## What this task involves
Reproduce every record below exactly, with the pictures left out.

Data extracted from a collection
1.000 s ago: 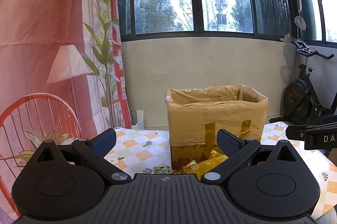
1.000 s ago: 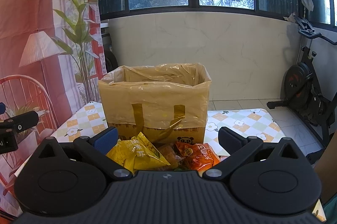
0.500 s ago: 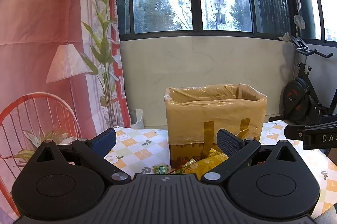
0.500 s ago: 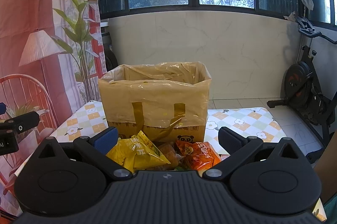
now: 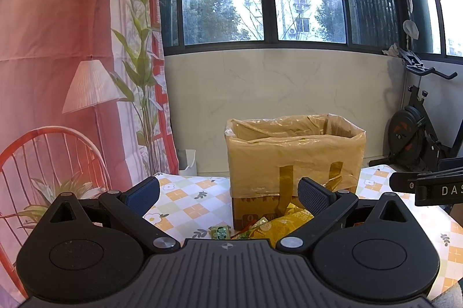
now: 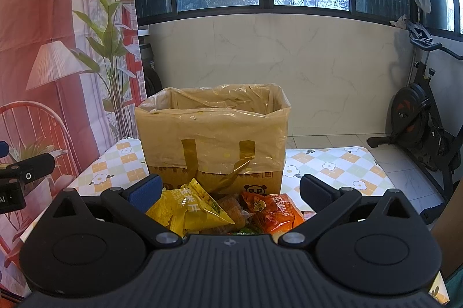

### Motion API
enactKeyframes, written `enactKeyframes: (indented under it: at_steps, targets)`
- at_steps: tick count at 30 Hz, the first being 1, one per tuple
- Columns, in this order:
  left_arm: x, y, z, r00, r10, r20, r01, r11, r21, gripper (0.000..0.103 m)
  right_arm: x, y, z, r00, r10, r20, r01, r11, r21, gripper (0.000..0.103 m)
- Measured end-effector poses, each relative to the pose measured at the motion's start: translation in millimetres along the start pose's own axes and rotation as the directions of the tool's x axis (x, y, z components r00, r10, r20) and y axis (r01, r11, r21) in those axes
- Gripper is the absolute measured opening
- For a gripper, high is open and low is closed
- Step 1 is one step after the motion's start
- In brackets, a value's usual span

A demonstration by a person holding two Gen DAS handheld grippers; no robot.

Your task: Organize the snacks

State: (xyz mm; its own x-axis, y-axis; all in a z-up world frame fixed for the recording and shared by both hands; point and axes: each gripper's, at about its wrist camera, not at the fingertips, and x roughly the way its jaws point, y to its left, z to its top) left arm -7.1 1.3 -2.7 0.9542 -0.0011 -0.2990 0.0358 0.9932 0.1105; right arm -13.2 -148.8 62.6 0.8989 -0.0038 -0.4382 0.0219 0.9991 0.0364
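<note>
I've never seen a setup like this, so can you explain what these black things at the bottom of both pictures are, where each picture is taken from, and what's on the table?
Each picture comes from a camera on a hand-held gripper, looking forward along its two fingers. The black shapes are the gripper bodies.

Left view: the left gripper is open and holds nothing. Right view: the right gripper is also open and empty.

On the flower-patterned tablecloth stands a cardboard box lined with a yellowish plastic bag, open at the top. In front of it lie snack packets, among them a yellow packet and an orange packet. An exercise bike stands to the right.
</note>
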Motion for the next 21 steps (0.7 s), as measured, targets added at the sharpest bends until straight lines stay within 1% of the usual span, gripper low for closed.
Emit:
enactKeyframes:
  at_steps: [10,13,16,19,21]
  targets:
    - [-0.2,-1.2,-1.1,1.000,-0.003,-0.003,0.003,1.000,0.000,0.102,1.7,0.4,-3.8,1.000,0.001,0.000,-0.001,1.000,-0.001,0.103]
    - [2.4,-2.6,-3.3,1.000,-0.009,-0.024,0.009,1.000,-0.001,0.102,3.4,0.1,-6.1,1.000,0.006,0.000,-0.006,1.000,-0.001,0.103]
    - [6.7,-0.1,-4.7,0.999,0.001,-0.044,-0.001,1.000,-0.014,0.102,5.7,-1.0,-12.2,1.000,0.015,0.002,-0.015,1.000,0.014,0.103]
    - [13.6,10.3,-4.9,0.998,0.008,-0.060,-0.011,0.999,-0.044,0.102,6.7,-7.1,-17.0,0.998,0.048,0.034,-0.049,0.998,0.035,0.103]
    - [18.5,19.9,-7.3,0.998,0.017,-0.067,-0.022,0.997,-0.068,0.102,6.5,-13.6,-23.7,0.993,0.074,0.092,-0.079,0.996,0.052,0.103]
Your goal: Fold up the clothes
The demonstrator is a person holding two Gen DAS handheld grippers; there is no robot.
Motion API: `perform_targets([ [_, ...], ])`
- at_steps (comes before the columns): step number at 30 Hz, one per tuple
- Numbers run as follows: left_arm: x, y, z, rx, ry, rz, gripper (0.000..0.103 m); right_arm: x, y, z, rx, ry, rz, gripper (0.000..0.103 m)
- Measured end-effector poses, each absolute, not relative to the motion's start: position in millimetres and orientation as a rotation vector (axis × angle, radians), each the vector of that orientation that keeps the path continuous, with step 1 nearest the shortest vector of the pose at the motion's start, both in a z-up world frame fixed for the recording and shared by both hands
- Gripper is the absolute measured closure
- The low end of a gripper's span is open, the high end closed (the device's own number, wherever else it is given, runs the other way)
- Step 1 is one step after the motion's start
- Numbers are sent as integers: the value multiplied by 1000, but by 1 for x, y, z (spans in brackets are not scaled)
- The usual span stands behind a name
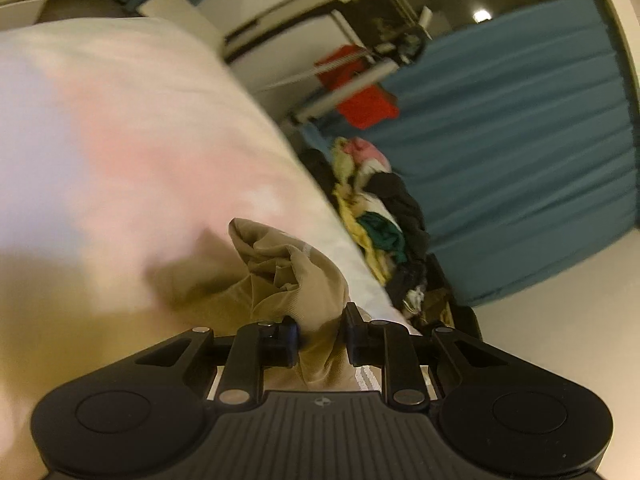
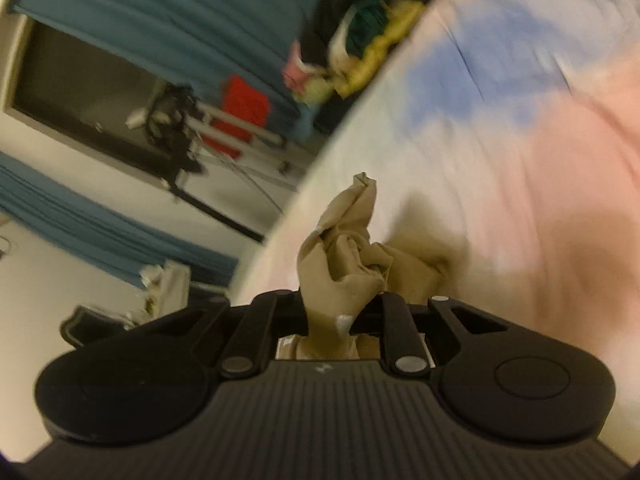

## Exercise output
1.000 s ago: 
1.000 s ago: 
0.500 s ago: 
0.500 s ago: 
now: 
now: 

### Motion API
enactKeyframes, written `enactKeyframes: (indented under it: at_steps, targets)`
- at_steps: tick count at 30 Hz, the first being 1, one per tuple
- Columns, in this order:
  left_arm: x, y, z, r00, r10, r20, r01, r11, r21, gripper (0.000..0.103 m)
  right_arm: x, y, z, r00, r10, r20, r01, r11, r21, gripper (0.000..0.103 m)
- Measured end-effector poses, each relative to the pose measured at the motion's start: translation in millimetres along the start pose's own axes and rotation as the directions of the tool's x axis (x, y, z components r00, r10, r20) and y axis (r01, r11, r21) in those axes
- Gripper is the absolute measured opening
- For a gripper, high is open and low is closed
- Step 1 is one step after the motion's start
- In brackets, a value's usual span

A demonstration by a person holding two Gen DAS handheld grippers; no robot.

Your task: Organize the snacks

State: (xyz mm; its own x-axis, y-axis; all in a z-up world frame fixed for the recording and shared by both hands; point and axes: each gripper's, at about its wrist camera, not at the fingertips, and x roughly the way its jaws point, y to its left, z to its top) left arm -7.1 1.3 -2.7 0.9542 -0.0011 -0.2990 0.0358 0.9932 0.1105; right arm -13.2 -148.8 62.6 0.8989 -0.0038 -0.4382 0.0219 0.9991 0.0364
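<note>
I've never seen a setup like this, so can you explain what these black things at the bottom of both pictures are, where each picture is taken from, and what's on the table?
Each picture comes from a camera on a hand-held gripper, looking forward along its two fingers. The black shapes are the gripper bodies.

Left view: the left gripper is open and holds nothing. Right view: the right gripper is also open and empty.

On the flower-patterned tablecloth stands a cardboard box lined with a yellowish plastic bag, open at the top. In front of it lie snack packets, among them a yellow packet and an orange packet. An exercise bike stands to the right.
</note>
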Motion for the next 21 steps (0.7 s), as measured, targets added at the sharpest bends until straight lines stay within 1% of the usual span, gripper low for closed.
Emit:
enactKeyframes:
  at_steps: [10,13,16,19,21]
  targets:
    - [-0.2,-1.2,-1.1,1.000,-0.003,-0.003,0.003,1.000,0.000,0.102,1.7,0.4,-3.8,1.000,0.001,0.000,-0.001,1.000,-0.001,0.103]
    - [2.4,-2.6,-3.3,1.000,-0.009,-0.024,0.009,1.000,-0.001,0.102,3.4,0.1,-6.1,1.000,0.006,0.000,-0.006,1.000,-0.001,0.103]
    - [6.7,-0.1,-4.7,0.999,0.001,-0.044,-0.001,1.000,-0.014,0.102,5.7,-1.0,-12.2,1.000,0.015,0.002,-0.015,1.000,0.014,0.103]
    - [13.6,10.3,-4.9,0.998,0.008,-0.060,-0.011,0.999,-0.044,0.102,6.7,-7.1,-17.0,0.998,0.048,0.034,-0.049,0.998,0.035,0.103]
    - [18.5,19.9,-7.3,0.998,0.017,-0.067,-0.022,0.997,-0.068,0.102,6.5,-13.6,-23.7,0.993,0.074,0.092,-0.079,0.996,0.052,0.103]
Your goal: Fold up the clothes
The demonstrator is a person holding two Gen DAS handheld grippers; there is no robot.
Motion API: `perform_targets([ [_, ...], ])`
- at_steps (comes before the columns): step number at 30 Hz, one per tuple
- Numbers run as follows: left_arm: x, y, z, rx, ry, rz, gripper (0.000..0.103 m); right_arm: x, y, z, rx, ry, rz, gripper (0.000..0.103 m)
- Measured end-effector poses, each absolute, not relative to the motion's start: position in millimetres and orientation as a rotation vector (axis × angle, radians), each the vector of that orientation that keeps the path continuous, with step 1 nearest the shortest vector of the pose at the motion's start, both in a z-up world frame fixed for the recording and shared by both hands
- Gripper is the absolute measured closure
- The low end of a gripper's span is open, the high end closed (the device's own number, wherever else it is given, runs the other way)
- Step 1 is one step after the motion's start
- Numbers are sent as integers: the value multiplied by 1000, but by 1 for x, y, z (spans in brackets are not scaled)
- The usual span stands behind a name

Output for this exercise is complete.